Results from the yield analysis, property prediction, and domain of validity screening reveal opportunities to improve our ability to combine computational tools for the discovery of performance-advantaged biobased polymers. Figure 4F shows that while 205 of the 22,447 candidate polyesters from the KEGG database could outperform PET, only 5 of them were within the domain of validity. Similarly, only 8 of the 339 polymers had yields that could be calculated using the available metabolic models for both monomers used in the polymerization reaction and were within the domain of validity, which are provided in Table S10 and are shown as red dots in Figure 4D. The table inset of Figure 4F indicates how many of the 22,447 candidates were (yes) or were not (no) inside the DoV, PABP, or were able to calculate yields.
Using Machine Learning to Understand QSPRs for Biobased Polymer Design
The development of performance-advantaged biobased polymers can be accelerated as the relationship between unique biobased molecular structures and material performance is better understood.47 This work developed two approaches to leverage an end-to-end learning algorithm for the exploration of quantitative structure–property relationships.

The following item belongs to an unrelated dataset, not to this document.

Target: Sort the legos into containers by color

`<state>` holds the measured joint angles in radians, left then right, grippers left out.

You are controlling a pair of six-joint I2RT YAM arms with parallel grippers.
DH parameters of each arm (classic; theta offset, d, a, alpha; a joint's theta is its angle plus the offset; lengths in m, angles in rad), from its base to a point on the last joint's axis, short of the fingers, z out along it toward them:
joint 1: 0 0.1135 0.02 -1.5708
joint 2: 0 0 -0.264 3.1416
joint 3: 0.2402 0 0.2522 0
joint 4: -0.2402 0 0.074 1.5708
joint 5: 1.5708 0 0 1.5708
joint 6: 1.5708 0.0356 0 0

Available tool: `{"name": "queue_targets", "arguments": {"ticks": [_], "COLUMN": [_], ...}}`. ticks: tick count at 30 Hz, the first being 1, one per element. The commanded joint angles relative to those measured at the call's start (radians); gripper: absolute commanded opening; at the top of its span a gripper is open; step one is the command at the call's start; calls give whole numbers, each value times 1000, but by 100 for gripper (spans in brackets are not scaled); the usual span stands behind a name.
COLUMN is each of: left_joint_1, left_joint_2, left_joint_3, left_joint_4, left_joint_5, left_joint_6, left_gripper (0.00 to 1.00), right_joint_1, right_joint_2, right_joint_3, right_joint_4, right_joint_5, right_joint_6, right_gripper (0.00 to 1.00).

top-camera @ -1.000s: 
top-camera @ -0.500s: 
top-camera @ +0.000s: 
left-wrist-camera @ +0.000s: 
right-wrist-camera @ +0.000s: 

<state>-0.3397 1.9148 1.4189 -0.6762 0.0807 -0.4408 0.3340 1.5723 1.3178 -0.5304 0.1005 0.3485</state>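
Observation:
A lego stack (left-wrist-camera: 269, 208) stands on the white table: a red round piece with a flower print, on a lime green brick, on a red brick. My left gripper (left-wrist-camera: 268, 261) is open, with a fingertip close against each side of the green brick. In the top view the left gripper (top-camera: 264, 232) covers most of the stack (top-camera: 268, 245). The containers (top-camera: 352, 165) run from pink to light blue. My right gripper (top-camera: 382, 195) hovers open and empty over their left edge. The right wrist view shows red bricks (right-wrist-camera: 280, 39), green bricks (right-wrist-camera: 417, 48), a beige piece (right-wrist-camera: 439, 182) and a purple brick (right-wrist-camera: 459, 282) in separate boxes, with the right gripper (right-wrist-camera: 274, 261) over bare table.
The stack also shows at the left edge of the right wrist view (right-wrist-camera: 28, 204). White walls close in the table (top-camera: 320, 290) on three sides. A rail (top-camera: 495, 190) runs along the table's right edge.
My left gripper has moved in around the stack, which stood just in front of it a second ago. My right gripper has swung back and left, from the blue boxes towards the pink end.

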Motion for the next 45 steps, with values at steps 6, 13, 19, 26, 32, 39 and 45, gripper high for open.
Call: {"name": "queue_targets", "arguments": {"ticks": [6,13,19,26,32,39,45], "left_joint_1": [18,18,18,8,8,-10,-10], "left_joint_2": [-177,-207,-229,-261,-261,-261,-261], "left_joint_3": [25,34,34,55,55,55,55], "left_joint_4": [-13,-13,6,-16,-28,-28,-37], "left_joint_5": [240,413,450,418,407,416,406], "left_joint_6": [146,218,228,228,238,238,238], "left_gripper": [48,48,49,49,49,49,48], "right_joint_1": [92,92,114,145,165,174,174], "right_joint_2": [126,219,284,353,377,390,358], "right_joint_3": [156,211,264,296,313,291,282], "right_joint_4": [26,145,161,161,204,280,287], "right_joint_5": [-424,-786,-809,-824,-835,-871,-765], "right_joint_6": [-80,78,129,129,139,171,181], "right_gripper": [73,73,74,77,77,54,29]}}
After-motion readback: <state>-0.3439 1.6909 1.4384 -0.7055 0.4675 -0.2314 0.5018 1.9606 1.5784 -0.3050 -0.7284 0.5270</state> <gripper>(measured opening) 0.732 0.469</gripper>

The first approach involved correlating individual bond contributions to the polymer properties. This was achieved by pooling each bond vector from the last message-passing block into a single value. The sum of all bonds is then used as the prediction value, which forces the algorithm to assign a relative contribution for all bonds, and has been exemplified using the two nylon polymers shown in Figure 5A.18 The β-ketone in β-ketoadipate is known to increase Tg relative to that in the adipic acid–based polyamide. Molecular dynamics has shown that the experimentally verified increase in Tg is attributed to decreased rotational freedom around the β-ketone, which increases the rigidity of the carbon polymer backbone.48,49 While PolyID cannot provide the same mechanistic insights as molecular dynamics, the increase in Tg is appropriately assigned to the β-ketone, and thus, some structure–property relationship can be inferred by the high-throughput prediction algorithm. The second approach aimed to inform biobased polymer design by understanding how individual monomers independently affect material properties. Heat maps based on the predicted property, as shown in Figure 5B, can be used to identify trends in monomer contribution and aid in the selection of monomers with the desired performance. By studying bond contribution to properties and monomer impact on materials, the ability to understand QSPRs for new biobased materials can be improved and used to enhance the performance of these biobased materials.
Figure 5.

(A) Relative bond contribution to the glass transition temperature for nylon-6,6 and nylon with adipic acid replaced with β-keto adipic acid. (B) Selection of diacid (y-axis) and diol (x-axis) can be tuned to impact the glass transition. Monomer structures are provided in Figure S7.
Discussion
The aim of this work is to accelerate the transition to polymers derived from sustainable feedstocks by applying high-throughput property prediction to identify performance-advantaged biobased polymers. Experimentally screening the 1.4 × 106 biobased polymers identified from four biomolecule databases is not feasible. High-throughput computational tools for predicting material performance, such as PolyID, are thus necessary to hasten the transition to biobased polymers. Figure 4F identifies two clear gaps in computational analyses that, if filled, can improve the screening of performance-advantaged biobased polymers. (1) The number of biobased polymers that fall within the domain of validity needs to be increased by expanding the size and chemical diversity of training databases so there is coverage in chemical space relevant to biobased polymers. (2) The yields of biobased monomers that can be determined from constraint-based metabolic models need to be increased by expanding the pathways incorporated into these models.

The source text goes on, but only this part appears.